01
Reverse-engineer pathway logic
Start with observable role movement patterns and group individual outcomes into broader advancement pathways.
Can public labor-market signals predict career pathways before they are visible internally?
I wanted to test whether publicly available labor-market data could predict workforce mobility opportunities by modeling accessibility, skill progression, and advancement pathways. Amazon served as the case study.
Research Objective
Traditional labor-market analysis often prioritizes demand: where jobs exist, how many jobs exist, and which roles are growing.
This research tested a second lens: whether public hiring signals can reveal which pathways are actually reachable for frontline workers.
The largest visible pathway may not be the pathway most attainable for the learner population being served.

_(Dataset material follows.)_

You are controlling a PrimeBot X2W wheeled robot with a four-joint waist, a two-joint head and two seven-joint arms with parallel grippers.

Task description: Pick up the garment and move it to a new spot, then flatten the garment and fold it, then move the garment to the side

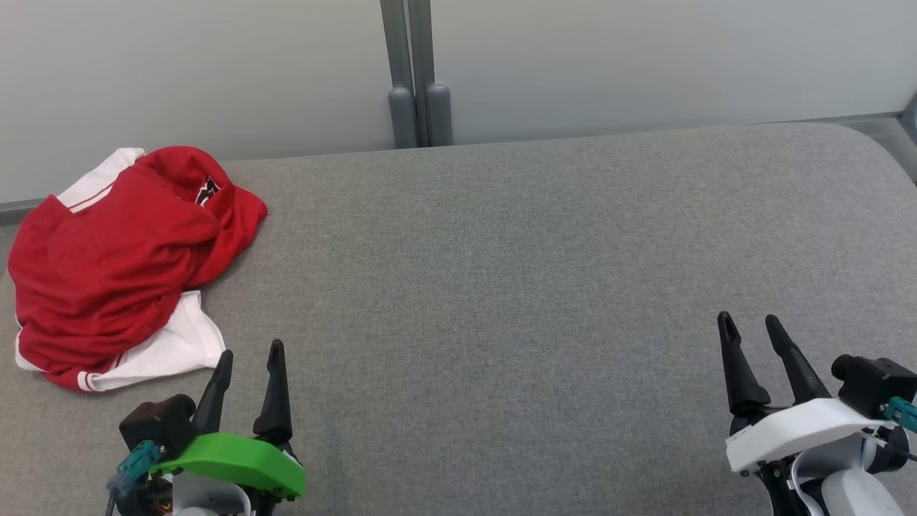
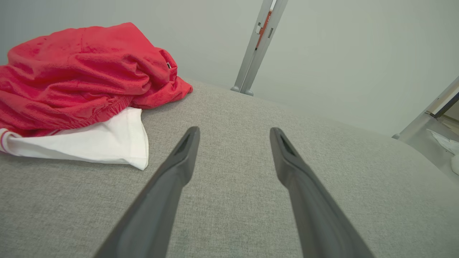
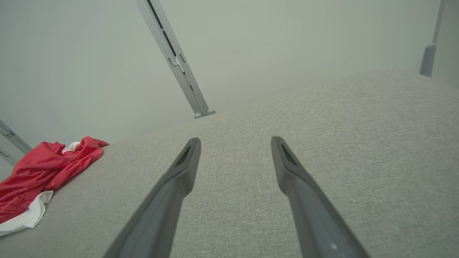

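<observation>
The red and white garment (image 1: 107, 265) lies crumpled at the far left corner of the grey padded surface (image 1: 501, 287), its white hem just ahead and to the left of the left gripper (image 1: 251, 349) but not touching it. That gripper stands at the near edge, fingers spread, holding nothing. The right gripper (image 1: 748, 317), equally spread and empty, sits by the near right corner, well apart from the garment.

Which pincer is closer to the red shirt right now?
Left. The left pincer is just short of the shirt, by its white edge, not touching; the right pincer is far off to its right.
</observation>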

The most significant finding was not which pathway showed the highest demand. It was that the pathway with the highest visible demand appeared materially less accessible than several lower-demand pathways.
Method
01
Start with observable role movement patterns and group individual outcomes into broader advancement pathways.
02
Analyze public Amazon job postings for title, location, qualifications, skills, certifications, and experience requirements.
03
Group roles into pathway families such as Process Assistant, Area Manager, Inventory / Quality, Safety / Compliance, and Mechanic / Robotics.
04
Compare pathways by experience requirements, technical barriers, certification expectations, degree references, leadership signals, and analytical skill demand.
Assumptions
Findings
The national scrape identified 146 Amazon level-up job postings. The largest visible pathway accounted for 76 roles across 20 states and 55 markets.

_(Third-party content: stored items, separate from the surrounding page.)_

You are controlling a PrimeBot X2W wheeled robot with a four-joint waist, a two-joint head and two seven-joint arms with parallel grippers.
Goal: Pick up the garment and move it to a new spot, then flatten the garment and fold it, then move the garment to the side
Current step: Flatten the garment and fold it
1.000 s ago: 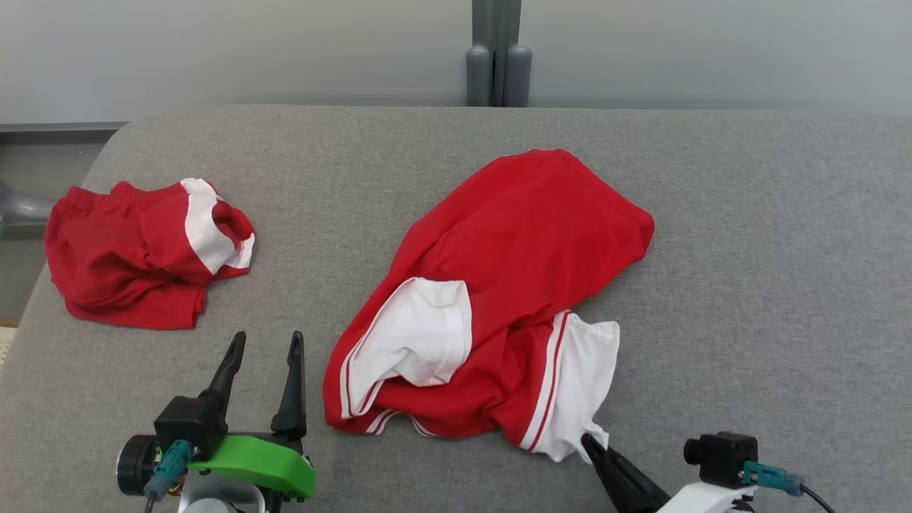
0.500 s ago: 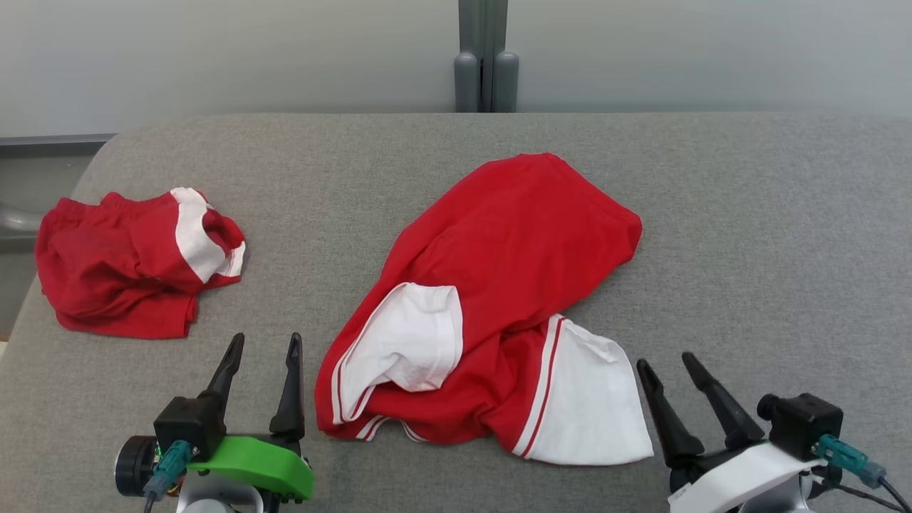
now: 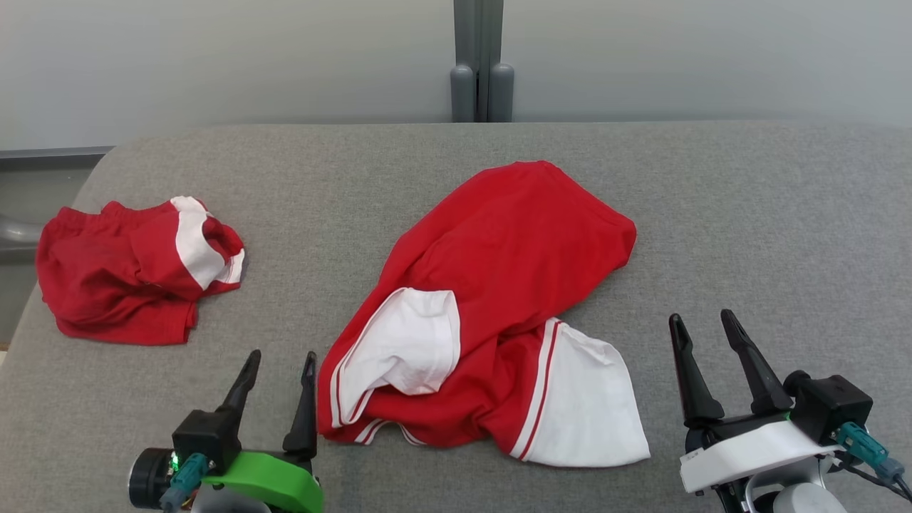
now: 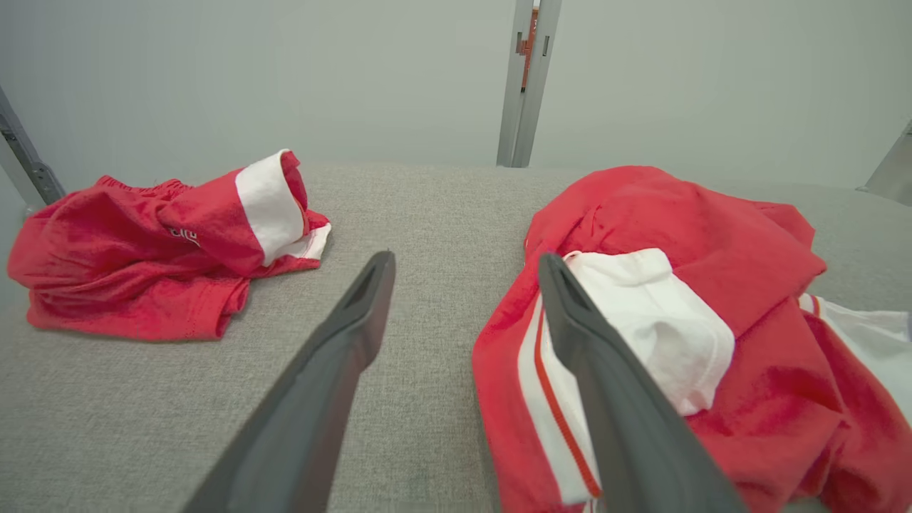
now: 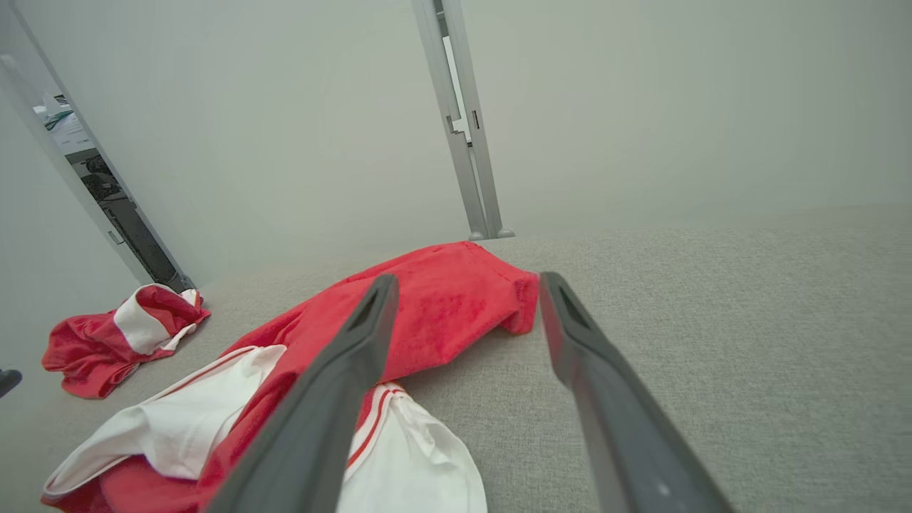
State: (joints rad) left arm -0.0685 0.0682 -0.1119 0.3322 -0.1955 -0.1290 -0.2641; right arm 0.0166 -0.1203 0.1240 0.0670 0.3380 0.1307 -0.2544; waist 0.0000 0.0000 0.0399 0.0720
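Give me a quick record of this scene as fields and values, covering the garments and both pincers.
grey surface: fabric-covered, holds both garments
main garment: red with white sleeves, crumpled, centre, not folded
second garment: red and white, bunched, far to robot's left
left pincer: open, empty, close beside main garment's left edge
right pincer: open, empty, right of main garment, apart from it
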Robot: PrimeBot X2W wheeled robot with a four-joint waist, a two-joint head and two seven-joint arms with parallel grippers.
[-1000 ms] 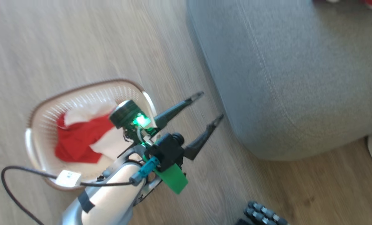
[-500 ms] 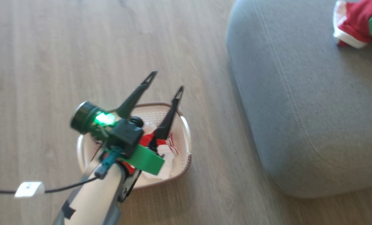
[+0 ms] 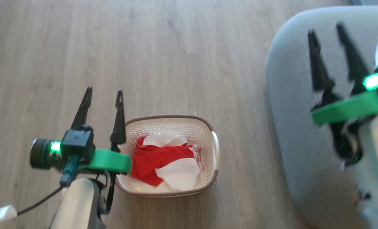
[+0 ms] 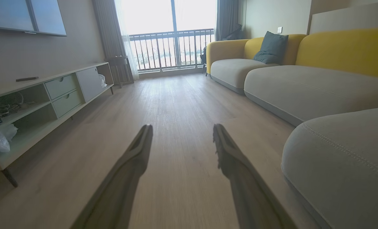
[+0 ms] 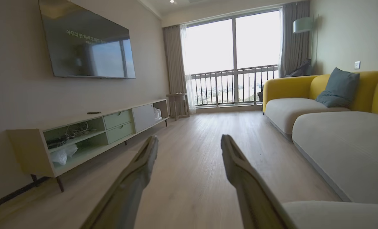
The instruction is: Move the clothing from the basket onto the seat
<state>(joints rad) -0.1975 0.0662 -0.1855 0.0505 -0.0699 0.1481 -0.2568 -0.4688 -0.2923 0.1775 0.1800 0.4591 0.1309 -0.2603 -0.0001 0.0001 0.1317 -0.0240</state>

Process Assistant showed lower visible demand but substantially stronger alignment with leadership, communication, coaching, operational judgment, analytics, and process improvement.
Pathways
| Pathway | Jobs | States | Markets |
|---|---|---|---|
| Mechanic / Robotics | 76 | 20 | 55 |
| Inventory / Quality | 19 | 12 | 18 |
| Area Manager | 11 | 9 | 11 |
| Operations Manager | 10 | 8 | 10 |
| Safety / Compliance | 10 | 9 | 10 |
| Process Assistant | 10 | 10 | 10 |
| Problem Solver | 6 | 5 | 5 |
| Learning / Training | 1 | 1 | 1 |
The broader observation is that workforce mobility appears to involve multiple parallel pathways: leadership, technical operations, inventory and quality, compliance and safety, process improvement, and learning and development.
Evidence
Exhibit 01
The highest-demand states were not always the states with the strongest accessibility-adjusted opportunity profile. Texas showed higher total demand than New York, but New York demonstrated a larger share of roles that appeared reachable through leadership, operational, analytical, and certificate-aligned pathways.
Exhibit 02
Mechanic / Robotics demonstrated the strongest visible demand and geographic distribution, but also showed the largest experience and technical skill barriers. Process Assistant showed lower demand but substantially higher alignment with leadership, coaching, communication, analytics, and operational skills.
Monitoring
If repeated over time, this methodology could identify emerging pathways, declining pathways, skill-demand changes, new certification requirements, geographic shifts in opportunity, and changes in employer mobility ecosystems.
The analysis began with the assumption that larger visible demand would indicate larger mobility opportunity. Instead, the findings suggested that demand and attainability may diverge. Public labor-market signals may provide a directional view of workforce mobility opportunity before those changes become visible in traditional reporting.